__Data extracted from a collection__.
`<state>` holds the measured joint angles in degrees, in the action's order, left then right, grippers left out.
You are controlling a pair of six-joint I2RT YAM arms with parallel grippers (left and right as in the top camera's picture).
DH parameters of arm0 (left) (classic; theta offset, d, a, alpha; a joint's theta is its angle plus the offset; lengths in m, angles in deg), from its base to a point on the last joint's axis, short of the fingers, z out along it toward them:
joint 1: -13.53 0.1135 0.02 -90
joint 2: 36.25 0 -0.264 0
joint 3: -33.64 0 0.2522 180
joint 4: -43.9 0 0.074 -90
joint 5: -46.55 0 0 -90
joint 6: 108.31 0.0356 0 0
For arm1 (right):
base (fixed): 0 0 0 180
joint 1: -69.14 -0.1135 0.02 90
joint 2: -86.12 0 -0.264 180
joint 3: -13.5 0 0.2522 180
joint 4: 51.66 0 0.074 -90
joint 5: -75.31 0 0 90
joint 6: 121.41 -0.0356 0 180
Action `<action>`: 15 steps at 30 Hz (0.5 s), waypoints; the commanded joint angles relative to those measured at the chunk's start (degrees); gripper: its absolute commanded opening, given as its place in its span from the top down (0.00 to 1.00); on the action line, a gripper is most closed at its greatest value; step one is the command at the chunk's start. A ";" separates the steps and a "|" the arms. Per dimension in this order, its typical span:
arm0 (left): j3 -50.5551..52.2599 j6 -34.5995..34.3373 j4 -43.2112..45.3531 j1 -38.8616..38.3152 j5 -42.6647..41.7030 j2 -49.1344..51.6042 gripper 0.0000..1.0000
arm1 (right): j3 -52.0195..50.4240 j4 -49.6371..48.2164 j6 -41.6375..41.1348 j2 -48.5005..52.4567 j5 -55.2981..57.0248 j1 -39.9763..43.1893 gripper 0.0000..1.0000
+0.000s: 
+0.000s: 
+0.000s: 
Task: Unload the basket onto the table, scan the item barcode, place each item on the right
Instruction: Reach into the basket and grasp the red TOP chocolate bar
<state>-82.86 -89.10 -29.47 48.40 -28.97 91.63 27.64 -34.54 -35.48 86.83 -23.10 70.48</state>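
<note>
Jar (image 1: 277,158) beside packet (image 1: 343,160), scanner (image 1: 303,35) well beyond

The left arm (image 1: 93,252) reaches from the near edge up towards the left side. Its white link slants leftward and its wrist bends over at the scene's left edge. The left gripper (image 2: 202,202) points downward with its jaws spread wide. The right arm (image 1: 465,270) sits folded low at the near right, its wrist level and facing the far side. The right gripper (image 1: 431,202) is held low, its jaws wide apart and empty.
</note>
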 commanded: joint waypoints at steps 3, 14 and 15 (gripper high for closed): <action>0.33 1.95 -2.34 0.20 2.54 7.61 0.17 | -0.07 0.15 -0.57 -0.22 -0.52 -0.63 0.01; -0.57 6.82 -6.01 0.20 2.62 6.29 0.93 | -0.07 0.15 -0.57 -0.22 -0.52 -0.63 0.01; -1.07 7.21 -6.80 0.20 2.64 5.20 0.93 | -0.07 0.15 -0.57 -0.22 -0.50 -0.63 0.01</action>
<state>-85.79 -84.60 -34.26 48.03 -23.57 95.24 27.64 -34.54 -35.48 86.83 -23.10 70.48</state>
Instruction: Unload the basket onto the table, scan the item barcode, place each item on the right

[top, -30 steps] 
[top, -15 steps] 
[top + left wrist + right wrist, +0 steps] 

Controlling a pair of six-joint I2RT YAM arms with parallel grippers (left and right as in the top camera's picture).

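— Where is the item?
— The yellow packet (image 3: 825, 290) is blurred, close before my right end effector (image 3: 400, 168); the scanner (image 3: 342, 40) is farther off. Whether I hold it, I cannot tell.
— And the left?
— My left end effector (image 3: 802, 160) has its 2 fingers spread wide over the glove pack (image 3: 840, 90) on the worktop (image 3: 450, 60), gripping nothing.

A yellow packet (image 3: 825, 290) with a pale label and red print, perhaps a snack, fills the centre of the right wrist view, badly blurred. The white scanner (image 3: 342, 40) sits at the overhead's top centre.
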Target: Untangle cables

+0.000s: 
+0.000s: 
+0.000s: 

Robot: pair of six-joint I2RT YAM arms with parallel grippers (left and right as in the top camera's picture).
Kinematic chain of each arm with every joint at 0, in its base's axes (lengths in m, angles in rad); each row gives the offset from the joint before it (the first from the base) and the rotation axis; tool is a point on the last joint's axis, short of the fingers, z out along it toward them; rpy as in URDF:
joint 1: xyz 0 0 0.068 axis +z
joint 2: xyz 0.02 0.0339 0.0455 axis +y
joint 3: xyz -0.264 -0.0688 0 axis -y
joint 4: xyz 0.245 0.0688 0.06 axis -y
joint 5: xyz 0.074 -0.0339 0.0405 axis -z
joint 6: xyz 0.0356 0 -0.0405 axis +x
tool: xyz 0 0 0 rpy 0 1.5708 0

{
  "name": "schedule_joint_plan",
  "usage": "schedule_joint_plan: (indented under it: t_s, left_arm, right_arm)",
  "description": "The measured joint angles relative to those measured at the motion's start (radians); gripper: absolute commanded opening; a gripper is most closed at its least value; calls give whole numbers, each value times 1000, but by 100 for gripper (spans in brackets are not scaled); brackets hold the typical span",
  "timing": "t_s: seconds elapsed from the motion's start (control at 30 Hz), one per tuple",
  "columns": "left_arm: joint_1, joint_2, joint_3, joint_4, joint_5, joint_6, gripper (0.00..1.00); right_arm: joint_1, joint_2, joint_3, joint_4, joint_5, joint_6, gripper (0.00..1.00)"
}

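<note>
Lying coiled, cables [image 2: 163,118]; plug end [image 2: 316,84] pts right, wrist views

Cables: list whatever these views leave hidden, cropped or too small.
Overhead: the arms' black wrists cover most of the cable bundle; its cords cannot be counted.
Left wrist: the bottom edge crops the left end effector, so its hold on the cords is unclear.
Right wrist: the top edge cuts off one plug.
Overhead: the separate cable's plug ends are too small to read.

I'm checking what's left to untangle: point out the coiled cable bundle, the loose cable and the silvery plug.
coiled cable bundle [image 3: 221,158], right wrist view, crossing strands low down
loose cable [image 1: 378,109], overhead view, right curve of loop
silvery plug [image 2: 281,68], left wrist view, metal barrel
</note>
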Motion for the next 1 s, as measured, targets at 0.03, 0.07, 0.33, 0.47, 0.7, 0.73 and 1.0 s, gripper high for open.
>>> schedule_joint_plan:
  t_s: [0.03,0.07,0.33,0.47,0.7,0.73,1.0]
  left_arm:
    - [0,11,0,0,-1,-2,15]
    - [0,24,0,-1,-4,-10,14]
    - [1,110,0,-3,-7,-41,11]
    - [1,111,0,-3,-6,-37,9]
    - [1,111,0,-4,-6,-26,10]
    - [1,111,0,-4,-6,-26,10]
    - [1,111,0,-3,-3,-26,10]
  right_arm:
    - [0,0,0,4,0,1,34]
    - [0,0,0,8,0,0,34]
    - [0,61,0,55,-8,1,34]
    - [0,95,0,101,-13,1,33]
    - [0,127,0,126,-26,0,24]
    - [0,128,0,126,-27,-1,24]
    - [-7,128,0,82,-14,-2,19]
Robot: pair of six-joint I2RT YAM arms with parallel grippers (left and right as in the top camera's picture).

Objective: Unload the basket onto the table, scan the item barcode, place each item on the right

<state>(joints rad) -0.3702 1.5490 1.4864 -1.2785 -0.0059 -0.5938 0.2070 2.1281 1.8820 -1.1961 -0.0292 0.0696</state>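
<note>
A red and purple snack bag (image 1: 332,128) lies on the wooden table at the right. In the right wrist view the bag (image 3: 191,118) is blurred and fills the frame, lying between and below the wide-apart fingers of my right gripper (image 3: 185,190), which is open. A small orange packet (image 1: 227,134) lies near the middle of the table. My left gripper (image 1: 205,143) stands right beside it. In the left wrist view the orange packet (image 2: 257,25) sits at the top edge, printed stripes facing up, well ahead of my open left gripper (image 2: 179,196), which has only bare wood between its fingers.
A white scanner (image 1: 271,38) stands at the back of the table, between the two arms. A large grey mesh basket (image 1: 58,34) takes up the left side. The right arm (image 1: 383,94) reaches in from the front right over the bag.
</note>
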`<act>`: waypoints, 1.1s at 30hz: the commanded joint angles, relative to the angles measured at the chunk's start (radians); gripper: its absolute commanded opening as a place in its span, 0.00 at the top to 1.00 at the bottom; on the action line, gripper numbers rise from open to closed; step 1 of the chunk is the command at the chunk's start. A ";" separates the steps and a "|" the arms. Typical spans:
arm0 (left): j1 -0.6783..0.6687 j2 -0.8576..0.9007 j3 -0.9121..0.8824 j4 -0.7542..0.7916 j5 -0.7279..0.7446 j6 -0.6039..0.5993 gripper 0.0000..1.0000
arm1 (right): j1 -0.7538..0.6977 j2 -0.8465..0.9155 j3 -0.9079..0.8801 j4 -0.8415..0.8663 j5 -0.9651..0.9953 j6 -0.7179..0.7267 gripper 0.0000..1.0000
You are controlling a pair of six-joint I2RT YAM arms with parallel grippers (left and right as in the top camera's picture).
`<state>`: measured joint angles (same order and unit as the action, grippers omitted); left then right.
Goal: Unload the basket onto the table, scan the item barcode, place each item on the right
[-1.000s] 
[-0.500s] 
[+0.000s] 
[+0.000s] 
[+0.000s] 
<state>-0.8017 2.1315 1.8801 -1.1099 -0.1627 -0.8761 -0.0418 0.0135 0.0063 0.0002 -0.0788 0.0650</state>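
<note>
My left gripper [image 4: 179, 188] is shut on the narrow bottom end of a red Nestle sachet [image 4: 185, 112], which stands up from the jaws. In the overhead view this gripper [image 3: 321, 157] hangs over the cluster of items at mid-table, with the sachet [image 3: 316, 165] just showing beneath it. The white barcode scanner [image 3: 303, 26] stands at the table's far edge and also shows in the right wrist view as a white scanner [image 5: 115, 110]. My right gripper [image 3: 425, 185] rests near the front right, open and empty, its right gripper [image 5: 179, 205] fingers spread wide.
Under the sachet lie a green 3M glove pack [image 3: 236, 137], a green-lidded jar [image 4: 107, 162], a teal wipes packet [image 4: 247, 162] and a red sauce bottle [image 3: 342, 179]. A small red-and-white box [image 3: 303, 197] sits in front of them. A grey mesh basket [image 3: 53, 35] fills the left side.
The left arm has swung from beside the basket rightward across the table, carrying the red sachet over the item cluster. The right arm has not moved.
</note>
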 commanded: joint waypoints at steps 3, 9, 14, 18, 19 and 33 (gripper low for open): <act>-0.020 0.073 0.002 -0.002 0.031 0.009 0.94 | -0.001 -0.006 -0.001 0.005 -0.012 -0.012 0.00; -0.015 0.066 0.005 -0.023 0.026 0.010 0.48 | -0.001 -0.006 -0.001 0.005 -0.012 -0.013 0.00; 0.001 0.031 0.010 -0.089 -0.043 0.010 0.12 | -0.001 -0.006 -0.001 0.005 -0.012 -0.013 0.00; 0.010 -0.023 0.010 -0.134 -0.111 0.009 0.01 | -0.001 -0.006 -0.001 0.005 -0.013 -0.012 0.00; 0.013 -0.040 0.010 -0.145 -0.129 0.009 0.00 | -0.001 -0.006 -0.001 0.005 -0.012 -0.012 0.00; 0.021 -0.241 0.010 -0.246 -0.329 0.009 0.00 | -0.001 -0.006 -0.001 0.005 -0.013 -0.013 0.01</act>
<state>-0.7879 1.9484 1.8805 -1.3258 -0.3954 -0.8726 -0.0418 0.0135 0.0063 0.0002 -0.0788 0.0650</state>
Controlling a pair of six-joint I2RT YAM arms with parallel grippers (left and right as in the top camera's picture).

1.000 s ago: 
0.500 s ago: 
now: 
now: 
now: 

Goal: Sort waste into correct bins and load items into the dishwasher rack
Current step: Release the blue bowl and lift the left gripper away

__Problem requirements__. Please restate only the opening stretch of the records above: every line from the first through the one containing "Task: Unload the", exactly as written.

__Exercise answer__.
`<state>` holds the measured joint angles in degrees, in the action's order, left then right, grippers left out.
You are controlling a pair of six-joint I2RT YAM arms with parallel grippers (left and right as in the top camera's picture).
DH parameters of arm0 (left) (classic; theta offset, d, a, alpha; a joint's theta is its angle plus the offset; lengths in m, angles in deg), from its base to a point on the last joint's axis, short of the fingers, z out along it toward them:
joint 1: -13.53 0.1135 0.02 -90
joint 2: 36.25 0 -0.264 0
joint 3: -33.64 0 0.2522 180
joint 4: -43.9 0 0.074 -90
joint 5: -46.55 0 0 -90
joint 6: 108.31 0.0356 0 0
For arm1 (right):
base (fixed): 0 0 0 180
joint 1: -69.14 -0.1135 0.02 90
joint 2: -86.12 0 -0.264 180
joint 3: -13.5 0 0.2522 180
joint 4: 51.66 0 0.074 -90
joint 5: -75.31 0 0 90
joint 6: 121.41 -0.0356 0 180
Action `<action>`: 15 steps at 30 Hz (0.5 s), waypoints; the commanded joint angles relative to those measured at the chunk's start (degrees); gripper: its absolute commanded opening, given as its place in its span from the top down (0.00 to 1.00); on the action line, a gripper is most closed at its greatest value; step one is the command at the chunk's start. A ";" separates the steps and a "|" the arms. Per dimension in this order, its typical span:
arm0 (left): j3 -50.5551..52.2599 j6 -34.5995..34.3373 j4 -43.2112..45.3531 j1 -38.8616..38.3152 j5 -42.6647..41.7030 j2 -49.1344..51.6042 gripper 0.0000..1.0000
arm1 (right): j3 -52.0195..50.4240 j4 -49.6371..48.2164 j6 -41.6375..41.1348 j2 -48.5005..52.4567 j5 -55.2981..57.0248 j1 -39.9763..43.1893 gripper 0.0000..1.0000
+0.000s: 
+0.000s: 
+0.000s: 
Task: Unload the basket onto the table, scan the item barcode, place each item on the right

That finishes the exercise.